Description of the task
Once you reach the line with "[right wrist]" below, copy each line exactly, stopping after the line with "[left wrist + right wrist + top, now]", and skip any pictures.

Data in this exercise
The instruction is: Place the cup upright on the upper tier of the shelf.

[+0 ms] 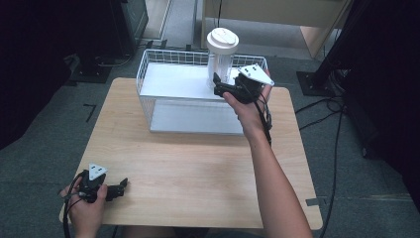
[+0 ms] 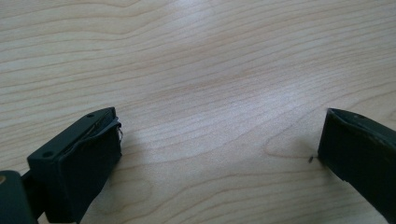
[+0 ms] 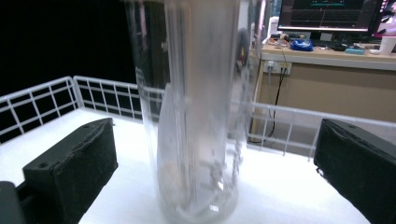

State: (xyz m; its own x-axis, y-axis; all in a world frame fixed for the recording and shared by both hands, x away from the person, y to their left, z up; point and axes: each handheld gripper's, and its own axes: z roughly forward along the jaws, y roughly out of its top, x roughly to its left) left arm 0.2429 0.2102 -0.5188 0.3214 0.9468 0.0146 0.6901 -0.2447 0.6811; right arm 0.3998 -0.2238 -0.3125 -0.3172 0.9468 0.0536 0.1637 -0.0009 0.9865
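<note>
From above, the right gripper [image 1: 221, 85] reaches the clear tumbler [image 1: 221, 54] standing upright in the wire basket [image 1: 148, 74]; the left gripper [image 1: 116, 188] rests low on the table [image 1: 198, 163]. Left gripper view: jaws apart over bare wood. Right gripper view: jaws wide either side of the tumbler [image 3: 196, 116], untouching. Apparently placed or not yet gripped; I cannot tell which.

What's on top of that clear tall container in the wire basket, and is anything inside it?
A white round lid caps the clear container, which stands in the wire basket. Its lower walls look cloudy and blurred, so I cannot tell what, if anything, is inside.
</note>
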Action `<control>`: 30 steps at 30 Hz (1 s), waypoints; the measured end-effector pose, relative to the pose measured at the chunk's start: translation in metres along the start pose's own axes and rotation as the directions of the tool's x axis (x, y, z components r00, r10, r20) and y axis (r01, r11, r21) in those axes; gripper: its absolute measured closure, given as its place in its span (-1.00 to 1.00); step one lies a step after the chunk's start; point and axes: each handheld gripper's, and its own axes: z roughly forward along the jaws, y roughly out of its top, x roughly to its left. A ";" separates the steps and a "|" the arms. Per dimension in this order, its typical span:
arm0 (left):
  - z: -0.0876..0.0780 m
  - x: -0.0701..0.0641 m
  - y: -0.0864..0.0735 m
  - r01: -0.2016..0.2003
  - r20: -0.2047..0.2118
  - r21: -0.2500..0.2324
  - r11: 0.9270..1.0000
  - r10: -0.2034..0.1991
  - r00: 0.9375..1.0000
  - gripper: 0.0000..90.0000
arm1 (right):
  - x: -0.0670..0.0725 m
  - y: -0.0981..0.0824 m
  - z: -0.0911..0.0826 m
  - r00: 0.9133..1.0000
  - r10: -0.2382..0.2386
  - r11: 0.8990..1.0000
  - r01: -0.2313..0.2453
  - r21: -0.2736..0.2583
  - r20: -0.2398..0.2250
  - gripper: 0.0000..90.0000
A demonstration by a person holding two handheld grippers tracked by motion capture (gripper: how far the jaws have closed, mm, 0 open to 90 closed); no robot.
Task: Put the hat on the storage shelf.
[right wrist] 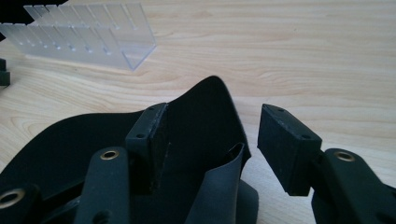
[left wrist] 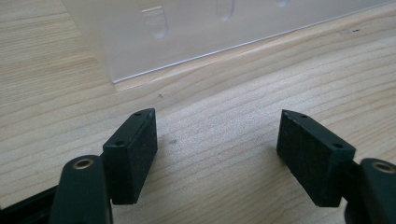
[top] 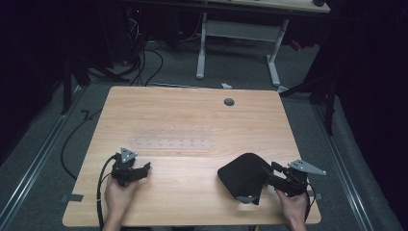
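A black flexible cloth piece lies crumpled on the wooden table at the front right. My right gripper comes at it from the right. In the right gripper view the right gripper stands open: a fold of the black cloth rises between the jaws, beside the left pad, while the right pad is apart from it. My left gripper rests at the front left, open over bare wood, nothing between its pads.
A clear slotted acrylic rack sits mid-table, just beyond the left gripper and off to the far left in the right gripper view. A grey cable hole marks the table's far side. Cables and a white desk frame stand beyond.
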 end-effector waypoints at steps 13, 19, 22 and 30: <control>0.000 0.000 0.000 0.000 0.000 0.000 1.000 0.000 1.000 -0.35 | -0.001 -0.012 0.020 0.999 0.034 0.997 -0.031 0.067 -0.040 0.03; 0.000 0.000 0.000 0.000 0.001 0.000 1.000 0.000 1.000 -0.35 | -0.001 -0.015 0.026 0.997 0.041 0.996 -0.035 0.081 -0.066 0.07; 0.000 0.000 0.000 0.000 0.001 0.001 1.000 0.000 1.000 -0.35 | -0.001 -0.016 0.029 0.997 0.040 0.995 -0.033 0.096 -0.071 0.10; 0.000 0.000 0.000 -0.001 0.001 0.001 1.000 0.001 1.000 -0.35 | -0.002 -0.019 0.031 0.995 0.036 0.995 -0.026 0.100 -0.090 0.22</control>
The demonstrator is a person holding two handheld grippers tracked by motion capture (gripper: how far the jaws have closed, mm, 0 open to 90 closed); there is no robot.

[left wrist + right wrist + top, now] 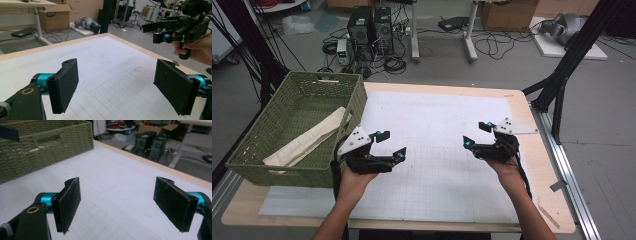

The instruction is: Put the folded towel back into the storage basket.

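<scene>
Two hands reach in from the near edge of the table (447, 86), each holding a black two-jaw gripper above the white gridded mat (437, 170) that covers most of the wooden top. The left gripper (391, 144) sits at near left, just beside the front corner of a green woven basket (247, 165), with its jaws spread wide and nothing between them. In the left gripper view its two dark padded jaws stand far apart over the bare mat, with the other gripper held in a hand farther off at the right. The right gripper (476, 135) hovers at near right, well apart from its partner, jaws likewise wide apart and empty. In the right gripper view its pads frame bare white mat, with the basket beyond at far left. Both grippers carry a grey three-cornered plate on top and show small blue fittings at the jaw roots.

The basket occupies the table's left side, hanging slightly over the edge. Inside it lies a folded cream cloth (309, 137), stretched diagonally from the near left corner towards the far right wall, nearest the left gripper but separated from it by the basket's wall.

Beyond the table, on the grey floor, stand two black computer towers (371, 25) amid loose cables, with cardboard boxes (507, 14) farther right.
</scene>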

Completed task
[right wrist] 
[left wrist] 
[top] 
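A black flexible cloth piece lies crumpled on the wooden table at the front right. My right gripper comes at it from the right. In the right gripper view the right gripper stands open: a fold of the black cloth rises between the jaws, beside the left pad, while the right pad is apart from it. My left gripper rests at the front left, open over bare wood, nothing between its pads.
A clear slotted acrylic rack sits mid-table, just beyond the left gripper and off to the far left in the right gripper view. A grey cable hole marks the table's far side. Cables and a white desk frame stand beyond.
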 end-effector waypoints at steps 13, 19, 22 and 30: <control>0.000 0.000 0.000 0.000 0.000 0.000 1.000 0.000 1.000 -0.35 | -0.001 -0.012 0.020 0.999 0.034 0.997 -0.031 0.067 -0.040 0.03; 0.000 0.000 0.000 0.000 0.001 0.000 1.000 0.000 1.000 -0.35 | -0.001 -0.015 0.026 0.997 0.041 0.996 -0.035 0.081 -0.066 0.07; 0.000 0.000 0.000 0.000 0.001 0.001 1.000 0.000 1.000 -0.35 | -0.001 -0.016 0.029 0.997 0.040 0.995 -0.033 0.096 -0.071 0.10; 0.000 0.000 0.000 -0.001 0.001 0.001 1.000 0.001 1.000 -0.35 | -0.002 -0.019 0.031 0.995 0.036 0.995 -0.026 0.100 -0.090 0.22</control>
The demonstrator is a person holding two handheld grippers tracked by motion capture (gripper: how far the jaws have closed, mm, 0 open to 90 closed); there is no robot.

[left wrist + right wrist + top, now] 

What was asked now has a complete answer.